Union européenne–Mercosur : la Commission annonce une application provisoire de l’accord de libre-échange
Le 27 février, la Commission européenne a indiqué que l’accord de libre-échange conclu avec le Mercosur pourrait être appliqué à titre provisoire, avant même une éventuelle décision de la Cour de justice de l’Union européenne (CJUE) sur sa légalité. Une annonce qui relance le débat sur la compétence commerciale de l’UE, la souveraineté des États membres et l’impact économique d’un texte négocié depuis plus de vingt ans. Analyse.

Le 27 février, la Commission européenne a indiqué que l’accord de libre-échange conclu avec le Mercosur pourrait être appliqué à titre provisoire, avant même une éventuelle décision de la Cour de justice de l’Union européenne (CJUE) sur sa légalité. Cette annonce relance le débat sur la compétence commerciale de l’UE, la souveraineté des États membres et l’impact économique d’un texte négocié depuis plus de vingt ans.
Un accord de principe conclu en 2019
Les négociations entre l’UE et le Mercosur ont débuté en 1999 et ont abouti à un accord politique en juin 2019. Selon la Commission européenne, le partenariat créerait l’une des plus vastes zones de libre-échange au monde, couvrant plus de 700 millions de personnes.
D’après les données d’Eurostat, le commerce bilatéral de biens entre les deux blocs a atteint environ 110 milliards d’euros en 2022, tandis que les échanges de services se sont élevés à près de 34 milliards d’euros. La Commission rappelle que l’UE est le premier partenaire commercial du Mercosur. L’accord prévoit la suppression progressive des droits de douane sur plus de 90 % des lignes tarifaires. L’exécutif européen souligne que cet accord permettra d’économiser « plus de 4 milliards d’euros de droits de douane par an » pour les entreprises européennes — un chiffre figurant dans sa communication officielle de 2019.
La base juridique de l’application provisoire
Le recours à l’application provisoire est encadré par l’article 218 du Traité sur le fonctionnement de l’Union européenne. Dans son avis 2/15 de 2017 sur l’accord UE-Singapour, la CJUE a jugé que « la politique commerciale commune relève de la compétence exclusive de l’Union », tout en précisant que certains volets, notamment en matière d’investissements non directs, peuvent relever d’une compétence partagée nécessitant une ratification nationale.
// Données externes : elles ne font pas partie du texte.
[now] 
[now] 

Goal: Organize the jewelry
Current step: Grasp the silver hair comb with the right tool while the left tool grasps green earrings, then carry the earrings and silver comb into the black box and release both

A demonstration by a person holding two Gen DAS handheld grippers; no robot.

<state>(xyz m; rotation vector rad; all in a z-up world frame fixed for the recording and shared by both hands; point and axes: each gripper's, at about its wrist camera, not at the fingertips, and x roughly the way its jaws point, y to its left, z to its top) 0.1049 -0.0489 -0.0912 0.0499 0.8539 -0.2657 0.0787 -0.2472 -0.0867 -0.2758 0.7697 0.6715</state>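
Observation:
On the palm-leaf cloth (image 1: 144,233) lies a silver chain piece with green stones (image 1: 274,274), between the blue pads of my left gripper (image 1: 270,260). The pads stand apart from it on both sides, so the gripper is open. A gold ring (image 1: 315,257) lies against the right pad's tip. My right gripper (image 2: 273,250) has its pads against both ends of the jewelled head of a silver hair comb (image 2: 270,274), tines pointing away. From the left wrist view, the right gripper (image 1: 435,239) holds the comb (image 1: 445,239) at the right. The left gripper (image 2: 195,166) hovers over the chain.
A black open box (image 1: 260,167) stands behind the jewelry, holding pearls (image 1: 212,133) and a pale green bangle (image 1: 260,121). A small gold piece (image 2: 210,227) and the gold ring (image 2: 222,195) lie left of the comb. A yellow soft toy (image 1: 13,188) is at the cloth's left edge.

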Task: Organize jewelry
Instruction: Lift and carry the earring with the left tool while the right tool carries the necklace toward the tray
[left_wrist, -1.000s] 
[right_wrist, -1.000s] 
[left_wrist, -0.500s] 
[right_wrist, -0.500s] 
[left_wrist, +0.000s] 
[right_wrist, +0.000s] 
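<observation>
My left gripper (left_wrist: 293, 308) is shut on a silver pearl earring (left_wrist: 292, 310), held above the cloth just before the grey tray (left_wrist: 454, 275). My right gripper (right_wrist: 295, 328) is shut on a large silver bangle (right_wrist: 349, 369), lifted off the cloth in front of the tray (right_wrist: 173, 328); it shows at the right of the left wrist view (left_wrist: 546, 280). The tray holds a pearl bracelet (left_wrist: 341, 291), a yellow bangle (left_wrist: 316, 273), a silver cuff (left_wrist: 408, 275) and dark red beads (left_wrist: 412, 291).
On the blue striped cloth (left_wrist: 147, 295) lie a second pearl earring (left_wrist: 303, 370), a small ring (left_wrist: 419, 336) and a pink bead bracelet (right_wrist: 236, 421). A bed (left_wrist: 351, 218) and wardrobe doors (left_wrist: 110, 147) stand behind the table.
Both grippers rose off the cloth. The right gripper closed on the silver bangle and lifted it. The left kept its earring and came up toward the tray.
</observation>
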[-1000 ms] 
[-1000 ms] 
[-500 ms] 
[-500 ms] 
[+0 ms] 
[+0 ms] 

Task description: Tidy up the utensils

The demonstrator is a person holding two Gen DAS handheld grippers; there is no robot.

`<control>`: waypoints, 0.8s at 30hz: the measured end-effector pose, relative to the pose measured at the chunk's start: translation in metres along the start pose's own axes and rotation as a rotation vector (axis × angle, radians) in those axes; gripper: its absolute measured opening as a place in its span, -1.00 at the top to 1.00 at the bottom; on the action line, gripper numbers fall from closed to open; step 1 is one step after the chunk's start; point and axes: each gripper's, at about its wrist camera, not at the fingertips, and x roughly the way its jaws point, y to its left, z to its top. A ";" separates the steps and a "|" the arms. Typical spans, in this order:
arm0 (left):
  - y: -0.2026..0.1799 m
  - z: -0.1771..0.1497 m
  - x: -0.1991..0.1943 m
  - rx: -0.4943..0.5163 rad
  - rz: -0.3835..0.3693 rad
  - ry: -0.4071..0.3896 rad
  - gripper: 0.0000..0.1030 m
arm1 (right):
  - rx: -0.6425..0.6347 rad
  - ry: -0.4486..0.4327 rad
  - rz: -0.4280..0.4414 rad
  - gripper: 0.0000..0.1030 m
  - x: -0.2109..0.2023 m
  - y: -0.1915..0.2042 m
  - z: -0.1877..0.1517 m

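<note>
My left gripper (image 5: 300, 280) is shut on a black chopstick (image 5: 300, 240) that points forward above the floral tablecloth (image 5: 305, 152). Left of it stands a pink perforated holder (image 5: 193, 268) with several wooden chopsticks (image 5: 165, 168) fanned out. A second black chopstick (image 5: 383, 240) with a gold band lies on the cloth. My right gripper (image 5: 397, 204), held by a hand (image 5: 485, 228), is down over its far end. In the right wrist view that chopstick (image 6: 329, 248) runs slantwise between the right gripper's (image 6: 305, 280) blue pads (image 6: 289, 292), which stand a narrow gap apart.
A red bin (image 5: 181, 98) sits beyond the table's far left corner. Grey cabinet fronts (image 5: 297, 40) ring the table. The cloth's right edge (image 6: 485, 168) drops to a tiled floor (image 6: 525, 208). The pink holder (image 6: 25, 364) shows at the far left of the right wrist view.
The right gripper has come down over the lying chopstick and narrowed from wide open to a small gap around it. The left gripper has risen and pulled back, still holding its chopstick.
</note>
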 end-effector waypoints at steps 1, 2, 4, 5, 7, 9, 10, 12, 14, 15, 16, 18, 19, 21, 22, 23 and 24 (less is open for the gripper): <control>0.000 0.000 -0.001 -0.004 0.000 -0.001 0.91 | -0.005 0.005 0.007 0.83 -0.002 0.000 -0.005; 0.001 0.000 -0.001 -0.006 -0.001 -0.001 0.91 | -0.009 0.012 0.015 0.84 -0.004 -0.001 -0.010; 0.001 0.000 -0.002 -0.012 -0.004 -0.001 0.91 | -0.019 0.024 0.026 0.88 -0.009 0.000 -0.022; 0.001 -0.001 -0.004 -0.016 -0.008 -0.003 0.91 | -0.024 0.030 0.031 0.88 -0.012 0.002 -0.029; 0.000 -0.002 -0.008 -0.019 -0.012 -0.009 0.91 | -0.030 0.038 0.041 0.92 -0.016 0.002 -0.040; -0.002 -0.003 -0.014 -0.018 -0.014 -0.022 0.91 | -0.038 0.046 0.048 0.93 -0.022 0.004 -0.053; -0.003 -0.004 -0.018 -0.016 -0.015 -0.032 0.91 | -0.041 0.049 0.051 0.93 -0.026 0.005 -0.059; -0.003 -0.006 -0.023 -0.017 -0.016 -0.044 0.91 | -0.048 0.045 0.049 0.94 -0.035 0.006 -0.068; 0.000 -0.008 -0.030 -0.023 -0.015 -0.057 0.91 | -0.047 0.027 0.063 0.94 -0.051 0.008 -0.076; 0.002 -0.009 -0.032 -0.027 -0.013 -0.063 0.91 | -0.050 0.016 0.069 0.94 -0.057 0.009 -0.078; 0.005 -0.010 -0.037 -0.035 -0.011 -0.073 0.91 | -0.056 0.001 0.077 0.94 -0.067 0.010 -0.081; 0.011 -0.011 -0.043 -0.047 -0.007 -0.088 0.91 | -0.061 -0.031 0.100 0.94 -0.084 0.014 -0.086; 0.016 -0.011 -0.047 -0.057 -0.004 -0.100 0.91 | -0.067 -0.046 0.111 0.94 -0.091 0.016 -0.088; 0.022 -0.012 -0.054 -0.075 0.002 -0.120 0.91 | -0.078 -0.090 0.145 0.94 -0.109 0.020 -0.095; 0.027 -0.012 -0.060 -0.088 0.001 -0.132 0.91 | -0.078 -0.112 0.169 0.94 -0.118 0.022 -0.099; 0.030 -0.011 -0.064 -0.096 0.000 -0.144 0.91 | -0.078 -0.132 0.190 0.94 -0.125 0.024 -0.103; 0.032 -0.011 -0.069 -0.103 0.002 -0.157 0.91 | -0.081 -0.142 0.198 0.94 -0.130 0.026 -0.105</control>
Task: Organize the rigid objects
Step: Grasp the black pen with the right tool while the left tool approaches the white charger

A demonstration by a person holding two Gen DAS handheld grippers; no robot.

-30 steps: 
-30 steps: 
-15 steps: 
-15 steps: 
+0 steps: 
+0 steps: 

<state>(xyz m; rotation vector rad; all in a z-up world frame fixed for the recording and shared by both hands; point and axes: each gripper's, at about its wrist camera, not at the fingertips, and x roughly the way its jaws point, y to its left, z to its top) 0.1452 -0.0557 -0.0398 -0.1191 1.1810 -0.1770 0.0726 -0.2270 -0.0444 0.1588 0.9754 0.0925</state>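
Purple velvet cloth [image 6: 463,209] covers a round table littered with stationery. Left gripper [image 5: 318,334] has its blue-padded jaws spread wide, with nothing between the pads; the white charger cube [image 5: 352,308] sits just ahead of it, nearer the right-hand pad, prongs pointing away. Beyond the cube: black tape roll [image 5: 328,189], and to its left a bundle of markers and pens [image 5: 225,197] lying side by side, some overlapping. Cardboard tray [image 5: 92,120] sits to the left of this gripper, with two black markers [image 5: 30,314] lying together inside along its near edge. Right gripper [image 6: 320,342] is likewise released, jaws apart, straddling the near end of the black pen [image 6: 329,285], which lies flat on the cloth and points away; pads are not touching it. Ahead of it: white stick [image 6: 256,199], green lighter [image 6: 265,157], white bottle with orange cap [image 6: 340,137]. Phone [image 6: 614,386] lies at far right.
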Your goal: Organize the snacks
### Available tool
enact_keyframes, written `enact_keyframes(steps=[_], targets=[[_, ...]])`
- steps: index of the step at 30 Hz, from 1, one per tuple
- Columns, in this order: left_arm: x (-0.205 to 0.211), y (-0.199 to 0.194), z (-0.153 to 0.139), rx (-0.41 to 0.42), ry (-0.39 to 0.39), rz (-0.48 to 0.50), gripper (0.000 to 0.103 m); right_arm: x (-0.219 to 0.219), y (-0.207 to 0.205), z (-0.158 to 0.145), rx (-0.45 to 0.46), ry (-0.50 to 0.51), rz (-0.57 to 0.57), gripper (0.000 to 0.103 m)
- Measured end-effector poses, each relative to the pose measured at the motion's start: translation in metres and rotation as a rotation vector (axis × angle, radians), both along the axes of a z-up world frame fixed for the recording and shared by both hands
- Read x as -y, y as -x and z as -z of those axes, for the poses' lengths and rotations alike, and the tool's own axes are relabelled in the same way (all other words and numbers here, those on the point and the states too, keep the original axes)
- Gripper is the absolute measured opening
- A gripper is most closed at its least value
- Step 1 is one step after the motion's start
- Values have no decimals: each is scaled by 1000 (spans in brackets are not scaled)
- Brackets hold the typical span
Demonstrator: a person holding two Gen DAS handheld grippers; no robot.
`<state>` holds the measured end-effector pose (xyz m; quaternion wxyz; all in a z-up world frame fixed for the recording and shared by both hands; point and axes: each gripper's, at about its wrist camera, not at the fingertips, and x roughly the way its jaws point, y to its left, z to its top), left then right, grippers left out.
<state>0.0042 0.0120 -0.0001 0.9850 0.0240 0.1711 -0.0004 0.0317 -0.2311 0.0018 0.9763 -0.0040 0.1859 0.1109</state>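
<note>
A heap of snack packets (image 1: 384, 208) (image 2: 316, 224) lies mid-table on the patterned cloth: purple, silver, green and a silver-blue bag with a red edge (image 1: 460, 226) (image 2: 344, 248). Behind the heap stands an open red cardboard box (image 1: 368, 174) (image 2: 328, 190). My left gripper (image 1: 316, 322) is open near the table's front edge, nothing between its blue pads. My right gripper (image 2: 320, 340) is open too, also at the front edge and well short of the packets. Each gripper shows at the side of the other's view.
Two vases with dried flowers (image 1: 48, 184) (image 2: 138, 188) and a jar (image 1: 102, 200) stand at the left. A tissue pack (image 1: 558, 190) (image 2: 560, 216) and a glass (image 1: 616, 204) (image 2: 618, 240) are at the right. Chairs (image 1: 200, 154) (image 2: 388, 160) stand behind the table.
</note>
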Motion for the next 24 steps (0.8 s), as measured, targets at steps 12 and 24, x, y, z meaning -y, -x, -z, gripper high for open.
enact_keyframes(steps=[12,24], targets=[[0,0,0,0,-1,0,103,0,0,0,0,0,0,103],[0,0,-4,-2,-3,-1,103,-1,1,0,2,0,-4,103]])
La Commission affirme que l’application provisoire ne porterait que sur les domaines relevant strictement de la compétence européenne, afin de sécuriser juridiquement l’entrée en vigueur du pilier commercial.
Enjeux économiques et environnementaux
La Commission européenne soutient que l’accord renforcera les débouchés pour les exportations industrielles européennes, notamment dans les secteurs automobile, pharmaceutique et des équipements. Elle met également en avant un chapitre sur le commerce et le développement durable, incluant des engagements relatifs à l’Accord de Paris.
Dans sa communication officielle, la Commission affirme que l’accord contient « des engagements contraignants en matière de développement durable ». Toutefois, plusieurs États membres et organisations non gouvernementales contestent la robustesse des garanties environnementales, notamment sur la déforestation en Amazonie.
Un risque de concurrence accrue pour l’Afrique ?
Bien que l’Afrique ne soit pas partie à l’accord, des effets indirects sont envisageables. L’Union européenne demeure le premier partenaire commercial du continent africain. Selon Eurostat, l’UE représentait environ 21 % du commerce total de biens de l’Afrique en 2022.
L’ouverture accrue du marché européen aux produits agricoles du Mercosur (viande bovine, sucre, éthanol, soja) pourrait intensifier la concurrence pour certains exportateurs africains bénéficiant déjà d’accords préférentiels avec l’UE, notamment dans le cadre des Accords de partenariat économique (APE). Une réduction tarifaire pour le Mercosur pourrait ainsi diminuer l’avantage comparatif de certains pays africains sur le marché européen.
À l’inverse, une plus grande intégration UE–Mercosur pourrait dynamiser les chaînes de valeur mondiales dans lesquelles des économies africaines sont insérées, notamment pour les matières premières stratégiques. Par ailleurs, le renforcement des standards environnementaux européens pourrait accroître les exigences de traçabilité et de conformité pour l’ensemble des partenaires commerciaux de l’UE, y compris africains.
Une décision politiquement sensible
L’annonce intervient dans un contexte marqué par des débats sur la souveraineté commerciale et la transition écologique. L’application provisoire permettrait une mise en œuvre rapide des dispositions commerciales, tout en laissant aux parlements nationaux le temps d’examiner les volets mixtes de l’accord.
Si la CJUE était saisie, sa décision pourrait préciser davantage la répartition des compétences entre l’Union et les États membres, avec des implications durables pour la politique commerciale européenne.